La mort est refoulée, la cérémonie réduite à une simple crémation. Non, l'ennemi le plus visible et le plus craint, de nos jours, c'est la maladie. Cette crainte est à l'origine du droit à une mort digne que la Belgique vient d'ailleurs de ratifier.

Mais au XIXe siècle, la maladie était encore bien présente et la paupérisation des banlieues, avec ses conditions dramatiques de travail et de logement, favorisait la propagation des épidémies les plus mortelles : tuberculose, variole, etc. Autant de maladies qui n'affectent plus que quelques poches de pauvreté (pour combien de temps ?) au sein de notre société d'abondance.

Pour Benjamin Ward Richardson, médecin et philanthrope anglais, ces maladies pouvaient être éradiquées en respectant quelques principes qu'il énonce dans sa vision utopique de " cité de la santé ". Dédié à Edwin Chadwick, peut-être le plus connu des médecins de l'Angleterre victorienne, ce petit opuscule décrit la cité idéale pour la santé de ses habitants.

Dans un curieux mélange de prophylaxie, d'urbanisme et de morale victorienne, Richardson nous dépeint une cité composée de maisons basses (pas plus de quatre étages ou 18 mètres) disséminées autour de larges avenues perpendiculaires. Pas de cave, seul le métro est souterrain. Les fumées de foyers sont concentrées dans un brûleur qui ne rejette pratiquement pas de carbone. Les cuisines sont à l'étage afin de récolter un maximum d'air et de lumière. L'auteur accorde une attention particulière à la chambre à coucher dans laquelle chaque dormeur doit bénéficier d'au moins 34 mètres cubes d'air...

L'alcool y est prohibé et " chaque homme pris en état d'ébriété serait si écarté par la communauté qu'il n'aurait aucune envie d'y demeurer. " Le tabac n'y existerait pas davantage car il ravale l'homme civilisé au rang du sauvage.

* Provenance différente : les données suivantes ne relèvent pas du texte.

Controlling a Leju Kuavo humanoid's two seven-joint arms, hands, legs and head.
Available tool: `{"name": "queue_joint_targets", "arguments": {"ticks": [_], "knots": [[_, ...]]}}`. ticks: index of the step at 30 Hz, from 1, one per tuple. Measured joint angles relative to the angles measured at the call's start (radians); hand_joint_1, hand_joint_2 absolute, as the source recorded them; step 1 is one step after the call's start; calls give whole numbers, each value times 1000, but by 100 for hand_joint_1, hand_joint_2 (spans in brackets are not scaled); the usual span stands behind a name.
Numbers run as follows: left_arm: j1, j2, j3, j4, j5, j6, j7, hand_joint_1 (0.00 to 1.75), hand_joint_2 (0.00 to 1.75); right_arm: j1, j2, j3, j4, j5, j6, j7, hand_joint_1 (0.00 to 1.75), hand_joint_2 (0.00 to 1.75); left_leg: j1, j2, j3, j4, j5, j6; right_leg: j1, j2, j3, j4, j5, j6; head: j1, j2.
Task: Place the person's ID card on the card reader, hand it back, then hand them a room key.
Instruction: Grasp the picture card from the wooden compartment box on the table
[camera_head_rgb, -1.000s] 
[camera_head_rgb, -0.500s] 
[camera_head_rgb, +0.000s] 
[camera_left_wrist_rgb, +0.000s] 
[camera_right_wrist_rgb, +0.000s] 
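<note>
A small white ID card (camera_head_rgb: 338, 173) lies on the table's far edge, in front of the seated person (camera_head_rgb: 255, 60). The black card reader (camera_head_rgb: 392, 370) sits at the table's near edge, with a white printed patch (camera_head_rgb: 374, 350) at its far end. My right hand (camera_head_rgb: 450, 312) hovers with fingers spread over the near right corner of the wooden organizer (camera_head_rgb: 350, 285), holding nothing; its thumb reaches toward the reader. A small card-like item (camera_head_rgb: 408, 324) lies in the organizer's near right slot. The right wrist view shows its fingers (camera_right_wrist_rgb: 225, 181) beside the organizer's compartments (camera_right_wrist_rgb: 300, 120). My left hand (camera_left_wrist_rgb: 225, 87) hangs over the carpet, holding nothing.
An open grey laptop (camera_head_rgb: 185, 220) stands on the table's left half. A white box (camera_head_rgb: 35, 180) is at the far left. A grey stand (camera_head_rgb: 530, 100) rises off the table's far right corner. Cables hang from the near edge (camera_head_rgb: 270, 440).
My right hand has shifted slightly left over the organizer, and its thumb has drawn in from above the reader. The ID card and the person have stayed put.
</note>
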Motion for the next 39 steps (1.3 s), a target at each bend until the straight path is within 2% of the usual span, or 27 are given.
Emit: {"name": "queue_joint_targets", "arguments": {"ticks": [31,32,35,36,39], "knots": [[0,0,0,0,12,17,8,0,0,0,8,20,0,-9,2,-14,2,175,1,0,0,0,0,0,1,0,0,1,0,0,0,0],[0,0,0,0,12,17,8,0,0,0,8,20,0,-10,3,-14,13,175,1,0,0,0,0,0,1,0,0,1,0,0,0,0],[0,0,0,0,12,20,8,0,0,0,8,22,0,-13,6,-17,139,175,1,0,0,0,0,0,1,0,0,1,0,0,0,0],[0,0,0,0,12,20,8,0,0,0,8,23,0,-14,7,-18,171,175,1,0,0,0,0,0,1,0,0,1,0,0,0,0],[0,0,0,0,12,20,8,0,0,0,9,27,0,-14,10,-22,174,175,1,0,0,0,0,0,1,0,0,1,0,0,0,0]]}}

L'artisanat ne se pratiquerait plus à domicile, au sein du milieu familial, mais dans des ateliers loués par les autorités à un loyer modéré. Seules les activités propres et non-bruyantes sont acceptées en ville, les usines polluantes étant rejetées à l'écart.

La ville compte 100.000 habitants et un hôpital pour 5.000. Ces hôpitaux, ne sont pas des bâtiments énormes comptant des centaines de lit, ni des structures permanentes, mais bien des assemblages démontables qui, en cas d'infection, seront démontés, traités et remis en place... Chaque hôpital contient 24 chambres, 12 pour les hommes et 12 pour les femmes. Les médecins et le personnel habitent dans l'enceinte de l'immeuble. On compte un médecin pour 6 malades et une infirmière pour 12. Des crèches accueillent les enfants et des asiles de petites dimensions abritent les déments car dans une telle cité, il serait " étonnant qu'il y ait beaucoup de cas de folie ".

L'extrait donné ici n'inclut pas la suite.